Da kam Leben in die leicht betonlastigen, ansonsten aber lichtdurchfluteten Räume von Berlins neuer „Akademie der Künste“: Der Deutsche Musikrat hatte im Rahmen seiner Generalversammlung zu einem „Tag der Kreativität“ geladen. Foyers und Treppenhäuser waren zu einem überdimensionalen und ständig wachsenden „Jahrmarkt der Ideen“ umgestaltet. Kompetent und sensibel moderiert vernetzten sich die Projekt-Präsentationen der Mitgliedsverbände zu kleinen und großen Koalitionen der Fantasie. Zwischen Musikwirtschaft, Musikpädagogik und engagierten Vertretern der Laienmusik gelang ein „Bündnis der kulturpolitischen Vernunft“. Es manifestiert sich zunächst in einer gemeinsamen jährlichen Groß-Veranstaltung (sie tritt an die Stelle des überkommenen Frankfurter Musikmesse-Konzeptes) – in einer spartenübergreifenden bundesweiten „Woche der lebendigen Musik“ – und in einem materiell bestens ausgestatteten, wissenschaftlich fundierten Foresight-Prozess.
Möglich wurde dieser „Mega-Sprung in der Verbandsentwicklung“ (so Helmut Lachenmann bei seinem Begrüßungs-Statement zum Thema „Quanten statt Quinten?“) durch ein konsequentes, professionelles Reform-Management nach der niederschmetternden Insolvenz. Besonders bewährt hat sich dabei die Verlagerung des Musik-Informationszentrums (MIZ) in die Berliner Geschäftsstelle des Vereins.
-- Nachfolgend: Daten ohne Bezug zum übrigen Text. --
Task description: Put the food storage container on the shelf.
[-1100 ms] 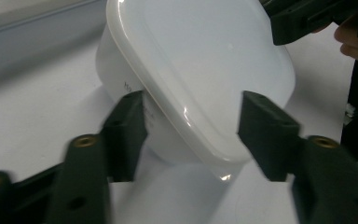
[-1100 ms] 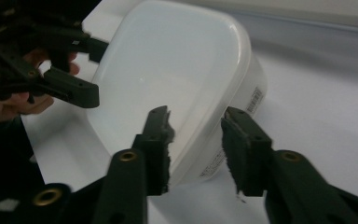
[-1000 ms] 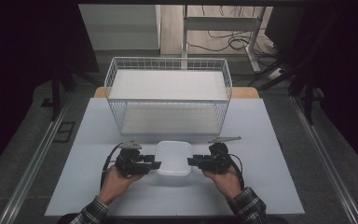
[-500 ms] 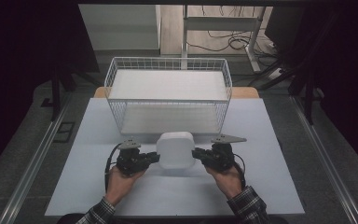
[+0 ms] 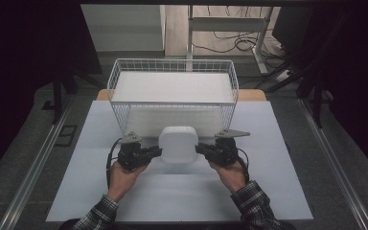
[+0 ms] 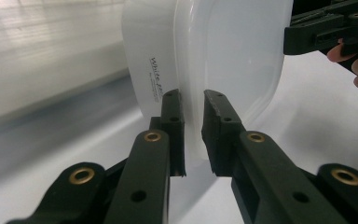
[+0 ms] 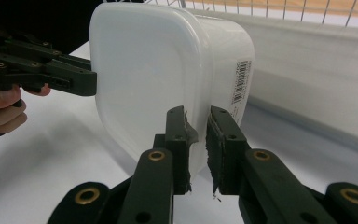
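A white plastic lidded box (image 5: 177, 143) is held up on edge above the table, just in front of the basket, its broad face toward the high camera. My left gripper (image 5: 159, 152) is shut on the left rim of the box (image 6: 228, 56), its jaws having just been closing with the rim between its pads (image 6: 193, 100). My right gripper (image 5: 197, 149) is shut on the opposite rim of the box (image 7: 154, 79), its jaws also just closed there (image 7: 198, 114). A barcode label (image 7: 241, 81) shows on the box's side wall.
A white wire basket (image 5: 172, 61) with a white liner stands right behind the box at the table's middle back. The pale table sheet (image 5: 172, 201) lies under both hands. Cables and a table leg are on the floor beyond.
The box lay flat on the table a second ago. Both grippers closed on its side rims, and it has since been raised and tipped up on edge, slightly nearer the basket.
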### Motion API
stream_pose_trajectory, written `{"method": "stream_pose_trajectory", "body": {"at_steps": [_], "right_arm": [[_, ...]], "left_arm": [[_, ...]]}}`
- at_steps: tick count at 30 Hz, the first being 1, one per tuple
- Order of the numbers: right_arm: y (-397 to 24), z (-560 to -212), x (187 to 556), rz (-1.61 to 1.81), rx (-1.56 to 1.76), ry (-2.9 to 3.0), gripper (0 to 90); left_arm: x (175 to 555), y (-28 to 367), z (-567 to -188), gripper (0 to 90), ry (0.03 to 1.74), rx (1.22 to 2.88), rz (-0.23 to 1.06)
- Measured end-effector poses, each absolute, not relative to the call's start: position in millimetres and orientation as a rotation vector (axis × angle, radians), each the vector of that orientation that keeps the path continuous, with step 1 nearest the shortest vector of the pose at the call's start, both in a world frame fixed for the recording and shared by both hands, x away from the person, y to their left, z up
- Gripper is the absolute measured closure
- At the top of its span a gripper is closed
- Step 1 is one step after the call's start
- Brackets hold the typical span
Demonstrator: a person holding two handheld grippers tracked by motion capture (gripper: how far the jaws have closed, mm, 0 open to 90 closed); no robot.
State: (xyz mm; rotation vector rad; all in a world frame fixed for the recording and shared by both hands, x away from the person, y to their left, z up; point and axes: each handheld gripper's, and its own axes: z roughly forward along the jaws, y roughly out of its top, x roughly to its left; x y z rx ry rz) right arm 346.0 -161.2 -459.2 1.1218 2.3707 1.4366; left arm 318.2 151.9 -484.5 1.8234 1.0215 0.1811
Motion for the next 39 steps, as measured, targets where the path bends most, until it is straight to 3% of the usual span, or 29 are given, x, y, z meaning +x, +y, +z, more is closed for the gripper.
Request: {"method": "stream_pose_trajectory", "body": {"at_steps": [22,39], "right_arm": [[-148,-473,408,1.392,1.154,2.352,77.2],[-145,-478,414,1.385,1.164,2.375,75.5]], "left_arm": [[372,152,-493,79.4,1.103,1.837,0.204],[378,154,-501,77.5,1.126,1.833,0.188]]}}
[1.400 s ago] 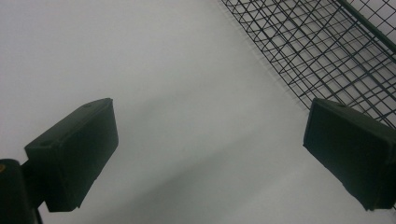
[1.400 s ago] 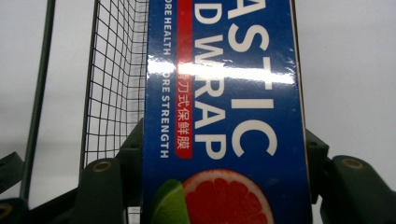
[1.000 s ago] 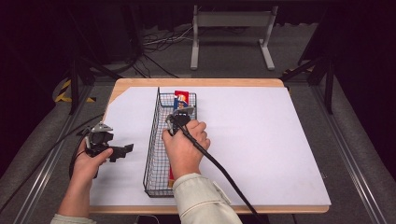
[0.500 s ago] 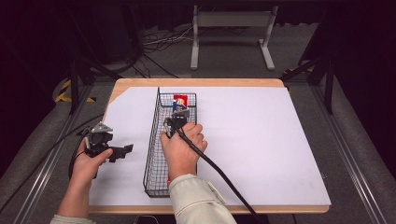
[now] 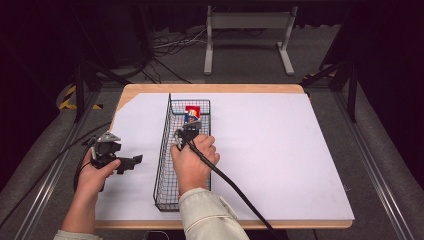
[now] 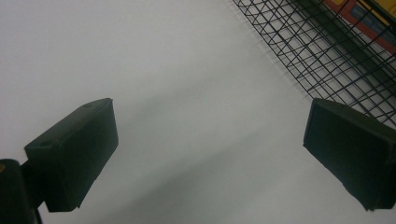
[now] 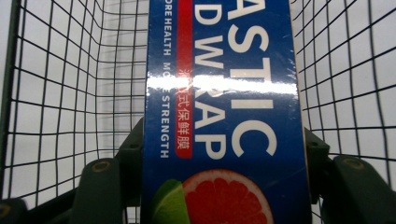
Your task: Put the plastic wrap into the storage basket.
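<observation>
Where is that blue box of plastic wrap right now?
The blue box of plastic wrap sits at the far end of the black wire basket, left of the table's middle in the high view, clamped in the right claw.

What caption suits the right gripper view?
Right tool clamps a blue plastic wrap box inside the black wire basket.

The plastic wrap box is deep blue with big white lettering, a red strip bearing white characters, and a printed pink-red grapefruit slice beside a green lime wedge (glossy, with a white band of glare across it). The wire basket is a black grid. The sheet under it is plain white, the table rim light wood, the sleeve pale beige
</observation>
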A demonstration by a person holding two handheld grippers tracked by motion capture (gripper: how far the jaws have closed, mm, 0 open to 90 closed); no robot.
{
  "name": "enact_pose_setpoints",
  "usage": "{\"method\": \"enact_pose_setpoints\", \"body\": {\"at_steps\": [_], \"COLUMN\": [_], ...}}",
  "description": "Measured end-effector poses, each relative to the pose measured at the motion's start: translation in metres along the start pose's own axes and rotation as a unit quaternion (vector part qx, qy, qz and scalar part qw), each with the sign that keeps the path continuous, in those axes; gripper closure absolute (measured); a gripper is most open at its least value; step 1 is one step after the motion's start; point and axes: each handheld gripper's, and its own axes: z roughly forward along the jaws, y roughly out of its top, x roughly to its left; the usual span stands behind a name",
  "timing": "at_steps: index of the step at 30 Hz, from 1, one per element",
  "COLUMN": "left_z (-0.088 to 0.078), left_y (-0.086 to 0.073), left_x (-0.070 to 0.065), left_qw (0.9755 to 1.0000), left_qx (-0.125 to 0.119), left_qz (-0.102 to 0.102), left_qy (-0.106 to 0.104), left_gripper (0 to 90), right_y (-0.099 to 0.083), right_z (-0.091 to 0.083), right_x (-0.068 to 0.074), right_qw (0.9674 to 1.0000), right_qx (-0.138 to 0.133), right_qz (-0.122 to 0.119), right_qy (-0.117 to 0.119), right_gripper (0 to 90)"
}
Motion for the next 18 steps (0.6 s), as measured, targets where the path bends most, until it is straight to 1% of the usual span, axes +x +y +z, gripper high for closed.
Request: {"method": "enact_pose_setpoints", "body": {"at_steps": [2, 7, 8, 11, 18], "left_z": [-0.0001, -0.0003, 0.0, 0.0004, 0.0007], "left_y": [0.0, -0.0001, -0.0003, -0.0003, -0.0004], "left_x": [0.0001, 0.0003, 0.0, 0.0003, 0.0001], "left_qw": [1.0, 1.0, 1.0, 1.0, 1.0], "left_qx": [0.0, 0.0, 0.0, 0.001, 0.001], "left_qz": [0.001, -0.001, -0.004, -0.001, 0.001], "left_qy": [-0.001, -0.001, -0.002, -0.001, -0.002], "left_gripper": [3.7, 3.7, 3.7, 3.7, 3.7], "right_y": [-0.0005, -0.0008, -0.001, -0.0009, -0.0022], "right_z": [0.0014, 0.0047, 0.0058, 0.0058, 0.0085], "right_x": [-0.0003, -0.002, -0.0024, -0.0018, -0.0021], "right_qw": [1.0, 1.0, 1.0, 1.0, 0.9998], "right_qx": [0.002, 0.002, 0.001, 0.002, 0.006], "right_qz": [-0.001, 0.006, 0.005, 0.005, -0.009], "right_qy": [-0.001, -0.006, -0.007, -0.008, -0.015], "right_gripper": [39.9, 39.9, 39.8, 39.8, 39.3]}}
Aus der bis dato unter ansprechender Oberfläche doch etwas statischen Datenbank und sporadischen Verlautbarungs-Quelle entwickelte sich so ein vitales Kommunikations-Zentrum. Davon profitierten vor allem die „Denk-Tanks“ der meist hoch kompetent besetzten „Bundes-Fachausschüsse“. In transparenten Themen-Parks konnten sie Ideen, Informationen und Erfahrungen austauschen, ihre Projekt-Vorschläge konstruktiv und intelligent anreichern. Kein Wunder, dass der „Tag der Kreativität“ so trefflich geriet.
Ein innovativer Kultur-Schock: die von der ARD vier Stunden lang live übertragenen „Acts“ der komplett neu konzipierten Musikrats-Projekte. „Man muss die dröge Kommerz-Ästhetik der konventionellen Medien doch nicht übernehmen, man muss nur eine ehrliche eigene Sprache finden“, philosophierte BuJazzO-Coach Peter Herbolzheimer in seiner cleveren Moderation. Und das ist allen verbliebenen fünf Projekt-Einheiten exzellent gelungen. Dank einer optimal verzahnten, vertrauensvollen Zusammenarbeit zwischen Projekt-GmbH und Verein. Bei diesem Feuerwerk an Klang-Kreativität und solide provozierender Kultur-Programmatik hielt es die in einem Nebenraum tagende Kultusministerkonferenz nicht lange in ihrem Konklave. Allerdings gerann das Lächeln manches Kultusministers, mancher Kultusministerin, erkennbar, als ihnen ein spürbar selbstbewusster Musikratspräsident knapp aber deutlich die perspektivischen Schäden ihrer von kurzsichtiger Taktik und schlichten Finanz-Überlegungen gesteuerten Arbeit vorbuchstabierte…
Da schreckte der Berichterstatter aus dem Traum, fand mühsam und schweißnass in die Realität zurück. Sie bildet sich angemessen unkritisch auf der nächsten Seite ab.